Posted by Richard Conniff on February 14, 2007

It sometimes seems that we are all busy trying to rehabilitate the reputation of chimpanzees, as if they were those cousins we wish we didn’t have but can’t quite make go away. The latest revisionist news is not just that chimps use tools, but that they have been using them for at least 4,300 years. Here’s the press release from Proceedings of the National Academy of Sciences. Note the interesting use of the word “settlement”:

Researchers have found evidence that West African chimpanzees used stone tools to crack nuts 4,300 years ago, pushing chimpanzee tool use back thousands of years and suggesting that chimpanzees developed this behavior on their own or inherited the trait from a common ancestor with humans.

Chimpanzees were first observed using stone tools in the 19th century.

Julio Mercader and colleagues found stone tools at the Noulo site in Ivory Coast, the only known prehistoric chimpanzee settlement.

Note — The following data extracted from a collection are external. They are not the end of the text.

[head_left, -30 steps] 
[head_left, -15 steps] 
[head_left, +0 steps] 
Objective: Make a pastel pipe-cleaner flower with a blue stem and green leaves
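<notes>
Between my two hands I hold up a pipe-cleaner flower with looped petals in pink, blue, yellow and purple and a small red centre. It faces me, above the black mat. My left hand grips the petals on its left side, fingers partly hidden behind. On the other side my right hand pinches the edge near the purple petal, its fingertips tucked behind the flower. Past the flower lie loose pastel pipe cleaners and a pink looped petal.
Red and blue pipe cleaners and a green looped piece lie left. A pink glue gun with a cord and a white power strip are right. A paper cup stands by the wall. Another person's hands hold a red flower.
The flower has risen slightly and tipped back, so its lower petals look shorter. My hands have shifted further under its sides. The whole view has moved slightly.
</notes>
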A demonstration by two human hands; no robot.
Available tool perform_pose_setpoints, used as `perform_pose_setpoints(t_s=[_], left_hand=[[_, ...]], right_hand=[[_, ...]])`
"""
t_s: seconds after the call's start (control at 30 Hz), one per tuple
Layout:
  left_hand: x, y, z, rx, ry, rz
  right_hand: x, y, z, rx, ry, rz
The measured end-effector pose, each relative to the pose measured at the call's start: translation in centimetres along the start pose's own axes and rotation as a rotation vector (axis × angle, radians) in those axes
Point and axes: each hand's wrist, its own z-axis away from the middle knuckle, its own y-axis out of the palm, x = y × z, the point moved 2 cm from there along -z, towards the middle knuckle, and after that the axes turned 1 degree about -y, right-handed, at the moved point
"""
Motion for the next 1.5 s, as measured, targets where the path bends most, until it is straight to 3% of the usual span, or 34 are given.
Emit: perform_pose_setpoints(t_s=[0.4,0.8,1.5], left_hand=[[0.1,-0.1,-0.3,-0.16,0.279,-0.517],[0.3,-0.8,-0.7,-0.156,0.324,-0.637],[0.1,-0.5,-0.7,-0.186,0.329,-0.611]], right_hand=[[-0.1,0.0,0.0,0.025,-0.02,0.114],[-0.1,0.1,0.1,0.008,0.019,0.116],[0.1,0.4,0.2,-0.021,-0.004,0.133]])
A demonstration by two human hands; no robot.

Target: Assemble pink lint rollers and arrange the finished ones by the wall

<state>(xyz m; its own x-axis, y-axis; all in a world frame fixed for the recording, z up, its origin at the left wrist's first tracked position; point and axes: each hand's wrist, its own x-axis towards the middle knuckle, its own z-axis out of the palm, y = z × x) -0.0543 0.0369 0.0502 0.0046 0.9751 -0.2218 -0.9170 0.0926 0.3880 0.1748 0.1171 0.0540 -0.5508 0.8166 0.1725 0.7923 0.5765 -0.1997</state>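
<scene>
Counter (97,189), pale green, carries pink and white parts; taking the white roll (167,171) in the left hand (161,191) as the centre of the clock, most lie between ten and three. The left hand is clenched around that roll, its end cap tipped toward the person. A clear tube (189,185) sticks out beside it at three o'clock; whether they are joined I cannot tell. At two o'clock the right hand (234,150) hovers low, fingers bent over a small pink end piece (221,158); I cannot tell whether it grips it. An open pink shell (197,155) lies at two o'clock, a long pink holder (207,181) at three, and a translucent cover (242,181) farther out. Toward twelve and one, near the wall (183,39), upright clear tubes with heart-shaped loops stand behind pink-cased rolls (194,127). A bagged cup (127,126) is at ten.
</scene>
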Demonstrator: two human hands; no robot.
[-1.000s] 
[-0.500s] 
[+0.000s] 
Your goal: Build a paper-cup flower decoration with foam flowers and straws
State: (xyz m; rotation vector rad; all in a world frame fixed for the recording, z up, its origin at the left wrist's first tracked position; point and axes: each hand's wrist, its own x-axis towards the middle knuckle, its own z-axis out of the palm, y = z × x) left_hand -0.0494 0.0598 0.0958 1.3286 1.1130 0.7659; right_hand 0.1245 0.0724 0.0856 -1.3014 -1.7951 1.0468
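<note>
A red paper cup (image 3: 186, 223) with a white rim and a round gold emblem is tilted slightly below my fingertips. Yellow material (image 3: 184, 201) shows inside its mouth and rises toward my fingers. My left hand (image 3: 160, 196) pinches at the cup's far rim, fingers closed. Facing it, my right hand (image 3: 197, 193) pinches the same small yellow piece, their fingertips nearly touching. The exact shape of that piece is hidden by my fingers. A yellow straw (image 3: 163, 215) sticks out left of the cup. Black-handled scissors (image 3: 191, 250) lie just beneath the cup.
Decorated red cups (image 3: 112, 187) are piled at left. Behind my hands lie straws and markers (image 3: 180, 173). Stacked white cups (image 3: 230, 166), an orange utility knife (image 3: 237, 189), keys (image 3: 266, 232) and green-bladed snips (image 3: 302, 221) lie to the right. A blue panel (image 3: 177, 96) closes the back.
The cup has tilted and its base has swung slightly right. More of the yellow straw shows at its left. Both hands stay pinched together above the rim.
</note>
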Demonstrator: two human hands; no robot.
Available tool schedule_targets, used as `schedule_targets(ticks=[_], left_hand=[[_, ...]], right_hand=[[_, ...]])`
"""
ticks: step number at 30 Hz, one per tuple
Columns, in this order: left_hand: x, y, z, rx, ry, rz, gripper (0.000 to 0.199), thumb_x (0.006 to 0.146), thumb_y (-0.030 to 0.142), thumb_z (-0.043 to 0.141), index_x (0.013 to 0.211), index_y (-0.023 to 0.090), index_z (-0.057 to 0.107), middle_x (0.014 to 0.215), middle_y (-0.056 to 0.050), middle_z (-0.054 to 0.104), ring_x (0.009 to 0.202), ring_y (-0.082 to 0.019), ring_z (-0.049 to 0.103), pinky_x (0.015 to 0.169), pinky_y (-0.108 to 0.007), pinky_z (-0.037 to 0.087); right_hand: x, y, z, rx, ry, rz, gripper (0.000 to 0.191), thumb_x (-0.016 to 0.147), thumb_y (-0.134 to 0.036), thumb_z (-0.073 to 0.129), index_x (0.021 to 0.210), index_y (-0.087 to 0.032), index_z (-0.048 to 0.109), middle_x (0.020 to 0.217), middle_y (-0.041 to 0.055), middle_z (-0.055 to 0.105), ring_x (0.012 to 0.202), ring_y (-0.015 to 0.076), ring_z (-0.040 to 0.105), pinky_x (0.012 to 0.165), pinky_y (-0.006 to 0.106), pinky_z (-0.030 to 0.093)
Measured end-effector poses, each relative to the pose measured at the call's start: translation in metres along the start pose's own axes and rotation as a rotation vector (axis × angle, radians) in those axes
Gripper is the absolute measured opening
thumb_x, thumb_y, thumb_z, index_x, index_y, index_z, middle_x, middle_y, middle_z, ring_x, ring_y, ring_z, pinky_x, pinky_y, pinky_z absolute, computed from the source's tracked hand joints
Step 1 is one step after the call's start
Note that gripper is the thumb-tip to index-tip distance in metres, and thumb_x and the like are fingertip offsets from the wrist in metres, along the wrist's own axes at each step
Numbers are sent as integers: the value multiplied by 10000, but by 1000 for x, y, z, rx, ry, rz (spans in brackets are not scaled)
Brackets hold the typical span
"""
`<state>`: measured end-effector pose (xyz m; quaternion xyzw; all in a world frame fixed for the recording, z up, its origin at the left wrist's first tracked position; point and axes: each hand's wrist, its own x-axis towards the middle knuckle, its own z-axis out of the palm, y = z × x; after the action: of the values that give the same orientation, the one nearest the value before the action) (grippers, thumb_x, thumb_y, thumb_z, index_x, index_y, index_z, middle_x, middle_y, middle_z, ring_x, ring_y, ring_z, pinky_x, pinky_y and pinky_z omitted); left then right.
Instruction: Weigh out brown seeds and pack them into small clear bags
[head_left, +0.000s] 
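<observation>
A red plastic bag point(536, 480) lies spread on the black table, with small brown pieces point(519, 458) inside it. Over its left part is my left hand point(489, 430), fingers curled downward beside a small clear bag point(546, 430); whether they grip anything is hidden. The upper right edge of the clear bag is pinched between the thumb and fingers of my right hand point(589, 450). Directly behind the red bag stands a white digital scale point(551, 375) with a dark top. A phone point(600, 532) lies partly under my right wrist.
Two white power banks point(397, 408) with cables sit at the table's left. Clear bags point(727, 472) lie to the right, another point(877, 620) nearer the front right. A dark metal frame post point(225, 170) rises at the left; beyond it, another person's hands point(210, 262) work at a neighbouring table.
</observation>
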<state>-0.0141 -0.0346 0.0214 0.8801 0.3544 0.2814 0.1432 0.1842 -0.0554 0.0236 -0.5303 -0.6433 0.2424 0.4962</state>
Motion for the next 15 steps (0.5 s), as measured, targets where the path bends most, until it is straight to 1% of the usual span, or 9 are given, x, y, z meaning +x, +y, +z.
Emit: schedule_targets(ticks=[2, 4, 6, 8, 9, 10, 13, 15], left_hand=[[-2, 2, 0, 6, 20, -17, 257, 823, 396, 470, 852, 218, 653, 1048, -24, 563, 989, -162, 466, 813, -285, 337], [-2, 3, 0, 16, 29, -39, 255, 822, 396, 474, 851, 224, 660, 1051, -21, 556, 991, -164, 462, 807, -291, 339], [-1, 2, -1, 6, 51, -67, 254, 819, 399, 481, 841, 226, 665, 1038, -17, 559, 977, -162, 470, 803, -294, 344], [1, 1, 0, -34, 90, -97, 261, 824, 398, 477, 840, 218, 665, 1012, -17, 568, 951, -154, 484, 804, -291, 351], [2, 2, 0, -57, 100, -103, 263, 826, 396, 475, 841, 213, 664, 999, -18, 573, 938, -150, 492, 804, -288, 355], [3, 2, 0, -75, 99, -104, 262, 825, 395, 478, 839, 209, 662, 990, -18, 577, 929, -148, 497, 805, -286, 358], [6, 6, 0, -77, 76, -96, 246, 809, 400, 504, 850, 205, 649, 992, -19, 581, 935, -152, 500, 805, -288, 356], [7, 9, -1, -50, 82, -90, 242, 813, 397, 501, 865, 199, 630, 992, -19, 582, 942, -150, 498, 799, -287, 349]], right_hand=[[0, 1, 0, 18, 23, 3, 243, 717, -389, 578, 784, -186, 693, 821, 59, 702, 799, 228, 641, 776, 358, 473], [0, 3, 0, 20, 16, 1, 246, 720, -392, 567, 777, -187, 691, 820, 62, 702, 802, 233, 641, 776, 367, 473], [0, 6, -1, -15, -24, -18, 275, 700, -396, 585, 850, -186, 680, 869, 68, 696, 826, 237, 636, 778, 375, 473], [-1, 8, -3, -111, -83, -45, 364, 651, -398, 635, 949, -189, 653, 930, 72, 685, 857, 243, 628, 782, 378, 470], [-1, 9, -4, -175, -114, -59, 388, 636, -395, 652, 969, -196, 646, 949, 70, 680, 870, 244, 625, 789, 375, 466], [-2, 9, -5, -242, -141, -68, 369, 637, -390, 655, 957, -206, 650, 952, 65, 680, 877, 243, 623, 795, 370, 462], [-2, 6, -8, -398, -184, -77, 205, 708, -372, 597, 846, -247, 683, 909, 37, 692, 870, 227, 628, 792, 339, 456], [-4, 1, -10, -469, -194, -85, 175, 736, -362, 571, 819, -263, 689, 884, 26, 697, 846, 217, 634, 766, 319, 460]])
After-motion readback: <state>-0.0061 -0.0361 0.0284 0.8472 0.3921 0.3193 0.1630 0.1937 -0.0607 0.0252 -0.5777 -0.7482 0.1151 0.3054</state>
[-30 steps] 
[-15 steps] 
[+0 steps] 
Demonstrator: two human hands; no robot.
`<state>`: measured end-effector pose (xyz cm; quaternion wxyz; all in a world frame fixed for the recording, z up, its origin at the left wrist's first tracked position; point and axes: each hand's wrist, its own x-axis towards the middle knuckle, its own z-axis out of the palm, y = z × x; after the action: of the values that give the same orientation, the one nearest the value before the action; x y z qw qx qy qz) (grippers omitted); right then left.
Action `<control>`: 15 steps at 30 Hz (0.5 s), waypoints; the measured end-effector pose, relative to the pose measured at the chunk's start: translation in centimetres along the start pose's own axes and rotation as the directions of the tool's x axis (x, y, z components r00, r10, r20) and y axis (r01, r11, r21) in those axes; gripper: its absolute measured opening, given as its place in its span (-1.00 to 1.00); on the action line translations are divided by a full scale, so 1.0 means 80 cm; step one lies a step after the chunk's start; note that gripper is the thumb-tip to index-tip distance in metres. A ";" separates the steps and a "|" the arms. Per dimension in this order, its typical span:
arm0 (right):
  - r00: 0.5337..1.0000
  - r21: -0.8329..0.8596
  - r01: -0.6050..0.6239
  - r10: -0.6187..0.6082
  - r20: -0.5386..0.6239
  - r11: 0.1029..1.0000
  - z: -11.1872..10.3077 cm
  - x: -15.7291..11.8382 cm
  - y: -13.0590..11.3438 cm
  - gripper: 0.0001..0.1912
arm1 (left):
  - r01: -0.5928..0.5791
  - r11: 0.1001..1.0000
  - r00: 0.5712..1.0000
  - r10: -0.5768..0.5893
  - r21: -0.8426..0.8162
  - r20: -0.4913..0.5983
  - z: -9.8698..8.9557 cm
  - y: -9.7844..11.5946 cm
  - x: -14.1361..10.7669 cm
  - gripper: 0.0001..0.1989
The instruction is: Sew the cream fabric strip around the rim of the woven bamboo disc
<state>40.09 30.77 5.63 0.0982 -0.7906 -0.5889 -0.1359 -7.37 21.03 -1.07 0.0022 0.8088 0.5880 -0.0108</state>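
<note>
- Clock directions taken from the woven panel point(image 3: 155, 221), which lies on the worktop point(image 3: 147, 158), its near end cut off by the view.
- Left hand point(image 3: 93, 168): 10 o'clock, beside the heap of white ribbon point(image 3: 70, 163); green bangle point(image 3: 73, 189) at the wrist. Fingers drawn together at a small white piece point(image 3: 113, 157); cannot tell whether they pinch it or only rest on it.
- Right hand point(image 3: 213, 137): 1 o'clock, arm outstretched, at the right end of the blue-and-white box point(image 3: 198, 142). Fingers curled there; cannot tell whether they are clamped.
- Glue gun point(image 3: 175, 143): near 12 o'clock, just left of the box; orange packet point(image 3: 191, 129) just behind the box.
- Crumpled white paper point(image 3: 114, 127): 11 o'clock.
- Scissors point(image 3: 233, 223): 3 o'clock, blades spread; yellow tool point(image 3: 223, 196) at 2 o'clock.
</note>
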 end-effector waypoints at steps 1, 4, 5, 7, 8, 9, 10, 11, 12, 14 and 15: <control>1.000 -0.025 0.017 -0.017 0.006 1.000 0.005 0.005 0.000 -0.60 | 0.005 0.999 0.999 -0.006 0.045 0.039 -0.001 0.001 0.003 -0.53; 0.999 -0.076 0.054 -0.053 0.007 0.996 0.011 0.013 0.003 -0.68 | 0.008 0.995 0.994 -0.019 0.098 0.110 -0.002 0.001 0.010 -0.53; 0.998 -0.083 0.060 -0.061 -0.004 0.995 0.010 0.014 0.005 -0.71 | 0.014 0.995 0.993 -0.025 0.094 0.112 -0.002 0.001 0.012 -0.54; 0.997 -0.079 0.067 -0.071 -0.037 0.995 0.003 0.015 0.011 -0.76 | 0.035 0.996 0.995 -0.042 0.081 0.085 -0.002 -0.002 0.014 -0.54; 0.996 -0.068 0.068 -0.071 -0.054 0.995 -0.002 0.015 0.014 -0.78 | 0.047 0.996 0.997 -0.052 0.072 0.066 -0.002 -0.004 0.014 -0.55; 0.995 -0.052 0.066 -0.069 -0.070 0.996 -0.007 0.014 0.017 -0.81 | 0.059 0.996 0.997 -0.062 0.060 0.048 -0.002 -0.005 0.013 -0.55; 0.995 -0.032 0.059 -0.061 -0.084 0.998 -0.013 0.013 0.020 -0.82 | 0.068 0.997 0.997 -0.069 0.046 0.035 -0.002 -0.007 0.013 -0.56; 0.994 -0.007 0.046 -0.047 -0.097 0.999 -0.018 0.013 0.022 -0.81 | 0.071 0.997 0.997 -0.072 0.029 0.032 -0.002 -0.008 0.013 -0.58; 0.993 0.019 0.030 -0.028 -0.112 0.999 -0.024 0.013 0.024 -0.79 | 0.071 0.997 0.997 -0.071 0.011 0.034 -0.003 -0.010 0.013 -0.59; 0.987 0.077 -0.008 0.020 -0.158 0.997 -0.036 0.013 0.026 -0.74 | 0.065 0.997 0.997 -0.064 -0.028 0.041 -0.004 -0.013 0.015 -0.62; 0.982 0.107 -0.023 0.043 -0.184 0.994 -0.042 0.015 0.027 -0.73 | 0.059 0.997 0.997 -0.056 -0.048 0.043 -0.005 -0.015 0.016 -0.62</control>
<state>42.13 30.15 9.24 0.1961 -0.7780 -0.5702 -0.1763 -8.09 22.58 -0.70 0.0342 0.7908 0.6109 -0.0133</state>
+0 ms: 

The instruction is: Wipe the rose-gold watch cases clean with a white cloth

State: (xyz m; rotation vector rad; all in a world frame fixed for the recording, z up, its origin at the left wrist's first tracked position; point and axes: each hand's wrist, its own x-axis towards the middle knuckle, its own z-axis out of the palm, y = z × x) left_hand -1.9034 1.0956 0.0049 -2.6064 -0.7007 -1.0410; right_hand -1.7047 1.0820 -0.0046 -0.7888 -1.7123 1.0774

The excavated stones showed the hallmarks of use as tools for smashing nuts when compared with ancient human or modern chimpanzee stone tools. Also, several types of starch grains were found on the stones, which the researchers say is residue derived from cracking local nuts. The tools were found to be 4,300 years old, which, in human terms, corresponds to the later Stone Age and was before the advent of agriculture.

The researchers say these findings add further support to the current body of evidence showing that chimpanzees transmit cultural information. This type of tool use could have originated with an ancestor common with humans, instead of arising independently among hominins and chimpanzees or through imitation of humans.